8.Bölüm

490 27 26
                                    

"Onu da koruyamadın. " diye soğuk bir ses duymuştum. Kime ait olduğunu anlayamamıştım ama çok tanıdıktı. Gözlerimi açmadan konuşmanın devamını dinlemek istedim. İstesem de gözlerimi açamıyordum zaten.
"Burada olmaması gerekiyordu. Köyden ayrılmamalıydı. " diye cevap verdi... babam. Onun sesini tanımıştım. Onu her zaman tanırdım. Burada ne işi vardı?
"Bir aile istediğini söyledin Sasuke. Eğer istediğin aileyi koruyamayacaksan, biz bunu neden yaptık?" Diye cevap verdi. Bu sefer tanımıştım. Ses Karin-san'a aitti. Peki bahsettiği şey neydi? Neyi yapmışlardı?
Konuşmanın devamını duyamadan ses boğuklaşmaya başlamıştı. Kelimeleri artık ayırt edemiyordum. O buradaydı. Ancak zarar gördüğümüzde ailesi olduğunu hatırlıyordu.

~

Gözlerimi açtığımda Karin-san karşımdaydı. Güler yüzüyle bana bakarken "Ağrın var mı?" Diye sordu.
Konuşmak için dudaklarımı araladığım sırada çok susuz hissetmiştim. "Biraz. " diyerek Karin-san'a cevap verdim.
Doğrulmaya çalışıp baş ucumdaki masadan bardaktaki suyu aldım. Bir kaç yudumdan sonra yarı uyanık zamanım aklıma geldiği için "O, buraya geldi mi?" Diye sordum direkt Karin-san'ın gözlerine bakarak. Kim olduğunu sorma gereksinimi duymamıştı.
"Sasuke-kun'u soruyorsan eğer hayır gelmedi. " dedi aynı gülümsemenin eşliğinde. Ya çok iyi yalan söylüyordu ya da ben hayal görmüştüm.
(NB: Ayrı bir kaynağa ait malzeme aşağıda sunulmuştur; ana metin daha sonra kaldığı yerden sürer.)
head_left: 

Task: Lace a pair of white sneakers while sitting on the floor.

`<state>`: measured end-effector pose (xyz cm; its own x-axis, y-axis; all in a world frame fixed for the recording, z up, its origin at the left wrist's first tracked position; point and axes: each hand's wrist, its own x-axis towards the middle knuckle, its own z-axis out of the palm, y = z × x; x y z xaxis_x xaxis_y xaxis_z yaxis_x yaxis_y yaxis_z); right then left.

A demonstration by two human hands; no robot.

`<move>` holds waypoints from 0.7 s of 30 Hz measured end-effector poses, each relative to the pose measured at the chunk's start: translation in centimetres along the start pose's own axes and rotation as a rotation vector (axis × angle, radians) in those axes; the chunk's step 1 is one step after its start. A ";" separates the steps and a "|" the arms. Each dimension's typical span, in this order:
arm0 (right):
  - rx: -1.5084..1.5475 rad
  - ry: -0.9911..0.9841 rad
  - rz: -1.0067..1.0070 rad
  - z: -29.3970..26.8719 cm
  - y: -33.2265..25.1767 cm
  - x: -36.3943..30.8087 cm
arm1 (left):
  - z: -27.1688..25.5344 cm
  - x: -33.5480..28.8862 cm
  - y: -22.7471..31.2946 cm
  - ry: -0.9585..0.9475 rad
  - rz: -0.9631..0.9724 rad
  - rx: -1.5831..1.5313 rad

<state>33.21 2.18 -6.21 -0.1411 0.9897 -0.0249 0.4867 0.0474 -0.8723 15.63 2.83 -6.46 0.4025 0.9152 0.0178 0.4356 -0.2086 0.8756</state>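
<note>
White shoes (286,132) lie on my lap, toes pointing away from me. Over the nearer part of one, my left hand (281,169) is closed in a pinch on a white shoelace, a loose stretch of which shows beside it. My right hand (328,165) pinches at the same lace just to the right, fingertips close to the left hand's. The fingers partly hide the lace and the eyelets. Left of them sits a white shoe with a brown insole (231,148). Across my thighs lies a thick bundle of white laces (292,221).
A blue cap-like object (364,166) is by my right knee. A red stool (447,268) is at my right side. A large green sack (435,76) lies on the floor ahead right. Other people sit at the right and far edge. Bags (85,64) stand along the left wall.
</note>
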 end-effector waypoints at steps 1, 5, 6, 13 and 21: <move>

"Bana ne oldu?" Diye sordum. "Darbe aldın ama neden özellikle seni hedeflediğini ben de çözemedim. Ve öldürmeyen bir darbeydi. Amaçlarını ben de merak ediyorum. " diyip gözlüklerini düzeltti.
"Onu iyi kullan Uchiha. " cümlesi beynimde yankılanırken kaburgamdaki sızı da olayı tekrar tekrar yaşamama sebep oluyordu.

"Shinki nerede?" Diye sordum. O da yaralanmış mıydı? Ama o anda işe yaramayan tek kişi bendim. Güçsüz olan tek kişi...
"Senin uyanmanı bekledi. Orochimaru ve Suigetsunun yanında şu an. " diyerek sorumu cevapladı.

~

Karin-san'ın verdiği ilaçlar sayesinde acı hissetmemem gerekirdi ama kaburgamdaki sızı asla hafiflememişti. Psikolojik olduğunu düşündüğüm için bundan bahsetme gereği duymadım. En kısa sürede köye geri dönmek istiyordum çünkü. Shinki ile gelişimize oranla daha yavaş olarak köye doğru ilerlemeye başladık.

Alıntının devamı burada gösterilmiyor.